Sidney Poitier Dead at 94

Sidney Poitier

Getty Sidney Poitier in 2008.

Legendary actor and director Sidney Poitier died at age 94, according to TMZ, the first outlet to report the news.

The outlet confirmed the news of the actor’s death with the office of the Bahamian Minister of Foreign Affairs on Friday, January 7, 2022. According to journalist Roland Martin, Bahamian Minister of Foreign Affairs Fred Mitchell said Friday that Poitier “passed away last night.” The details surrounding the death, including the cause and location of his death, have yet to be revealed.

Funeral arrangements have also not yet been revealed.

Here’s everything we know about Sidney Poitier:

Poitier Was a Trailblazer for Black Actors & Was the First Black Actor to Earn an Oscar

According to the New York Post’s obituary of Poitier, the actor’s career spanned 71 years and he’s best known for his roles in movies like “A Raisin in the Sun,” “Guess Who’s Coming to Dinner” and “Uptown Saturday Night.”

Poitier got his start in the entertainment industry when he moved from the Bahamas to New York City at age 16, according to a PBS biography. While in NYC “he began working as a janitor at the American Negro Theater in exchange for acting lessons,” according to the bio. He served as an unnamed extra in the film “Sepia Cinderella,” according to IMDb, but his real film debut came in 1950 when he played Dr. Luther Brooks in “the racially charged” movie “No Way Out,” the New York Post reported.

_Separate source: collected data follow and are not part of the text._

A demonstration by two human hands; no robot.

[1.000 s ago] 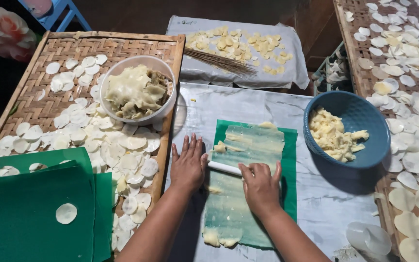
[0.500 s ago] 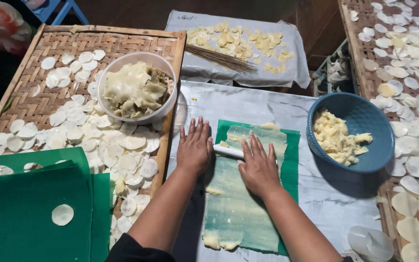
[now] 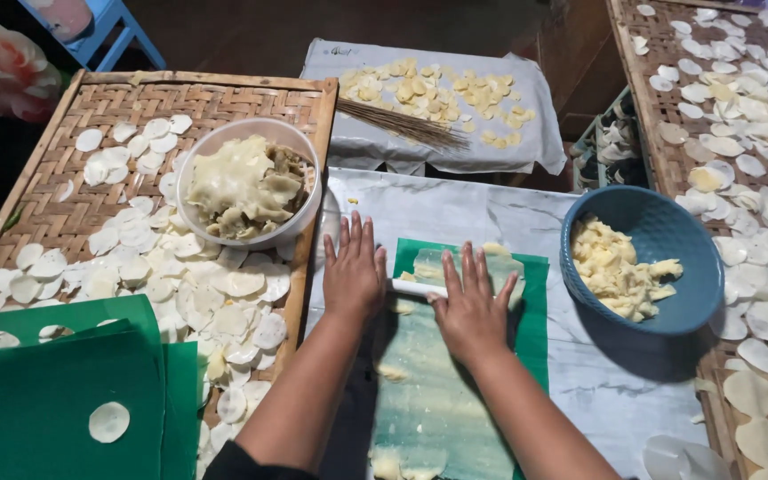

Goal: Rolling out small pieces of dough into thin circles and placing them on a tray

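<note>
Both hands have travelled away from the body since the earlier frames, carrying the white rolling pin (image 3: 412, 288) up the green sheet (image 3: 533, 320) toward its far edge. Head view: the left hand (image 3: 354, 274) and right hand (image 3: 471, 307) lie palm-down on the pin, fingers extended, slightly spread and pointing away from the body; neither hand grips anything. The pin's long axis runs crosswise, left to right, beneath both palms, so only a short white stretch shows between the hands. Flattened pale dough (image 3: 437, 400) lies under and behind the palms, toward the wrists, with a short remainder ahead of the fingertips. Beyond the right hand's fingers, to their right, sits a blue bowl (image 3: 668, 233) of dough lumps; ahead and left of the left hand stands a white bowl (image 3: 224, 142) on a woven tray (image 3: 73, 213) of pale discs.
</note>
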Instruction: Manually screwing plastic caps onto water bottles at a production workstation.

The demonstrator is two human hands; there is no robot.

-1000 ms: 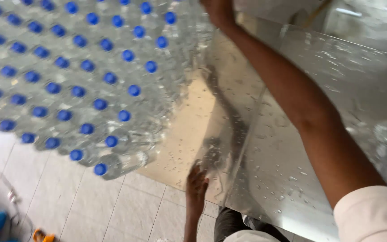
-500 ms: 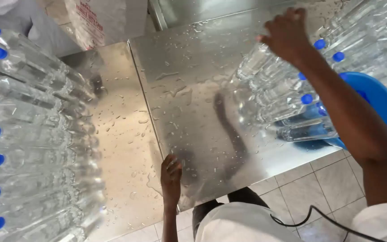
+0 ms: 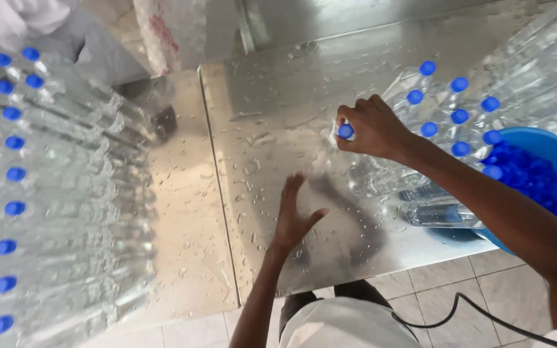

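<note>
My right hand [image 3: 374,127] grips the neck of a clear plastic bottle with a blue cap [image 3: 345,131], at the near edge of a group of capped bottles [image 3: 454,122] standing on a wet steel table [image 3: 272,90]. My left hand [image 3: 293,216] hovers open over the table's front part, fingers spread, holding nothing. It is a short way below and left of the gripped bottle.
A large block of blue-capped clear bottles [image 3: 40,193] fills the left side. A blue basin of loose blue caps [image 3: 536,177] sits at the right edge. A second steel surface [image 3: 182,212] adjoins on the left. A black cable [image 3: 459,309] runs over the tiled floor.
My right hand dropped from above the right bottle group and closed on one bottle's neck. My left hand moved up from the table's front edge and spread over the surface.
</note>
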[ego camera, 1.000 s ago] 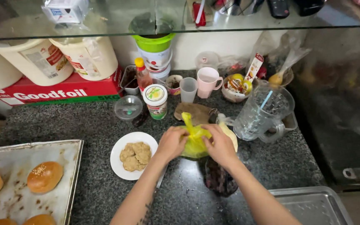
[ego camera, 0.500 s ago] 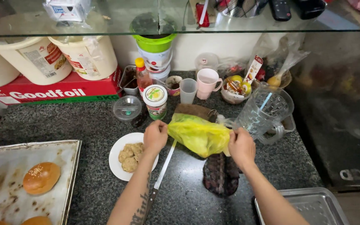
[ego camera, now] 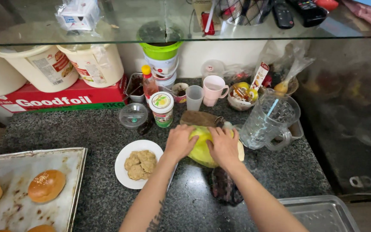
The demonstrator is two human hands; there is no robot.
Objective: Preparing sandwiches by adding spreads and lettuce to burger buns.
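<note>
Item, hands: I see my left hand [ego camera: 180, 141] and right hand [ego camera: 224, 147] laid palm-down, fingers loosely spread, pressing a yellow-green plastic bag [ego camera: 202, 150]. It sits on the dark speckled counter [ego camera: 99, 133], between a white plate [ego camera: 125, 165] and a clear plastic jug [ego camera: 271, 120]. I cannot tell what the bag contains.

Item, containers: the plate carries pale breaded patties [ego camera: 140, 164]. A metal baking tray [ego camera: 9, 172] at the left holds browned buns, one seeded bun [ego camera: 46, 185] nearest its edge. The jug holds a blue straw. A pink mug [ego camera: 213, 89] and a clear cup [ego camera: 194, 97] stand behind the bag; a small bowl [ego camera: 242, 95] beside them is filled with yellow and orange bits. A clear round lidded tub [ego camera: 133, 115] looks empty.

Item, packages: a short labelled jar [ego camera: 162, 109], a red sauce bottle with yellow cap [ego camera: 149, 82], two cream buckets [ego camera: 48, 66] on a long red box [ego camera: 61, 99], a green-lidded pail [ego camera: 162, 60].

Item, setting: a glass shelf [ego camera: 108, 25] spans overhead; a steel tray [ego camera: 323, 212] sits lower right.
</note>
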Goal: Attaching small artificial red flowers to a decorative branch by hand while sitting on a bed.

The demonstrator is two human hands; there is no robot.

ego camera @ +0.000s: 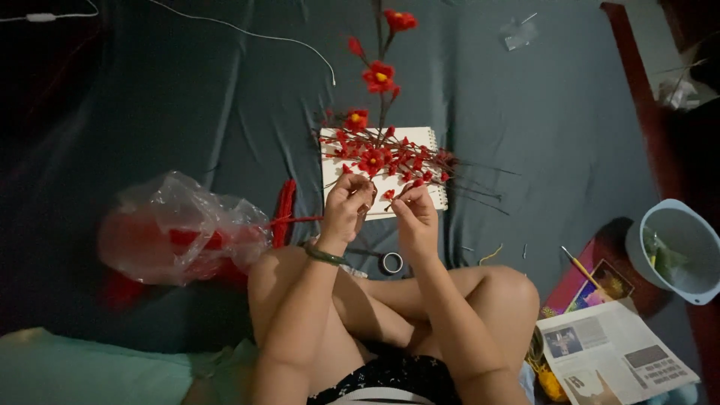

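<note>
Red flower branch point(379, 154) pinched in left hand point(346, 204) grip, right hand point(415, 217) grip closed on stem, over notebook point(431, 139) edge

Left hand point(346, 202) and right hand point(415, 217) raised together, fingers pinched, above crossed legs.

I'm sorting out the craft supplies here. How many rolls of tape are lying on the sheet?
1. A small tape roll lies on the dark sheet just below the left hand and right hand. Others may be hidden under the plastic bag.
</note>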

Poitier continued to break barriers when he became the first Black actor to be nominated for an Academy Award in the Best Actor category in 1959 for his 1958 role in “The Defiant Ones,” according to PBS, and he was nominated in the Best Actor category of the Golden Globe Awards for the same film. He also earned a BAFTA Award for Best Foreign Actor for “The Defiant Ones.”

He was nominated for a Golden Globe again in 1960 for “Porgy and Bess” and 1962 for “A Raisin in the Sun” but didn’t win until 1964, when he was honored as Best Actor – Drama for his role as Homer Smith in “Lilies of the Field.” He also took home an Academy Award for Best Actor for the same film in 1963, the first time a Black man had ever earned the honor.

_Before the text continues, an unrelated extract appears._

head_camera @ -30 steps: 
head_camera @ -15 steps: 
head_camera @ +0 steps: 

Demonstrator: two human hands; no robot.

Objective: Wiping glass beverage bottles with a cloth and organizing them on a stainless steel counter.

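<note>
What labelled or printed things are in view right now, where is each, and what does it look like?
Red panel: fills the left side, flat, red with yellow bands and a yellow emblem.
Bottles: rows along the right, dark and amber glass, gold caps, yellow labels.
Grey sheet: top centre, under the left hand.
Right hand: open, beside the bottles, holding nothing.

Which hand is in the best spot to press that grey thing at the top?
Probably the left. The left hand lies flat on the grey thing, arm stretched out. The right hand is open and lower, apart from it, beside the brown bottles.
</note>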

He went on to earn three additional Golden Globe Best Actor nominations by 1992 and was honored with the Cecil B. deMille Award in 1982 and the World Film Favorites award in 1969. In 1992 he was honored with the American Film Institute’s Lifetime Achievement Award, and he was given a place on the Hollywood Walk of Fame in February 1994.

All told, he was nominated for industry awards 41 times and won 28, according to IMDb.

Barack Obama Presented Poitier the Presidential Medal of Freedom in 2009

In 2009, the first Black American president, Barack Obama, presented Poitier the Presidential Medal of Freedom. “Sidney Poitier is an actor known for breaking racial barriers. He is the first African American to be nominated and win a Best Actor Academy Award,” a White House announcement at the time read.

“In front of Black and white audiences struggling to right the nation’s moral compass, Sidney Poitier brought us the common tragedy of racism, the inspiring possibility of reconciliation and the simple joys of everyday life,” an announcer said during the ceremony, adding that Poitier, like his characters, “would advance the nation’s dialogue on race and respect.”

“I chose to play only those parts that would reflect how I viewed myself and how I viewed my country,” Poitier told the Associated Press in 1995 ahead of receiving a Kennedy Center Honor.

Tributes to Poitier Flooded Social Media

Fans, fellow actors and members of the media offered their tributes to the actor on Friday.

“this man is a bonafide, top notch, legend of the highest caliber. a true loss. rip sidney poitier,” journalist Oliver Willis tweeted. “I was thinking, literally yesterday, that someone should reach out to Sidney Poitier for one last interview before it was too late. RIP to a trailblazer,” journalist Wesley Lowery tweeted.

“What a landmark actor. One of a kind. What a beautiful, gracious, warm, genuinely regal man. RIP, Sir. With love,” another person tweeted.

i am deeply saddened by sidney poitier’s passing. he had the rare combination of charisma and skill that made him the perfect movie star. his legacy endures and blazes the path forward,” a fan tweeted

“Watching Sidney Poitier as a kid in A RAISIN IN THR SUN & GUESS WHO’S COMING TO DINNER was like watching history unfold. He gave many Black artists their spark because of how he broke barriers in during the Golden Age in Hollywood. A true legend who created a legacy for us all,” another fan tweeted.

“I’ve posted this picture before, but while many remember #SidneyPoitier for his acting, I just want to acknowledge he was also a righteous freedom fighter,” author Bakari Sellers tweeted along with a photo of Poitier with Martin Luther King Jr.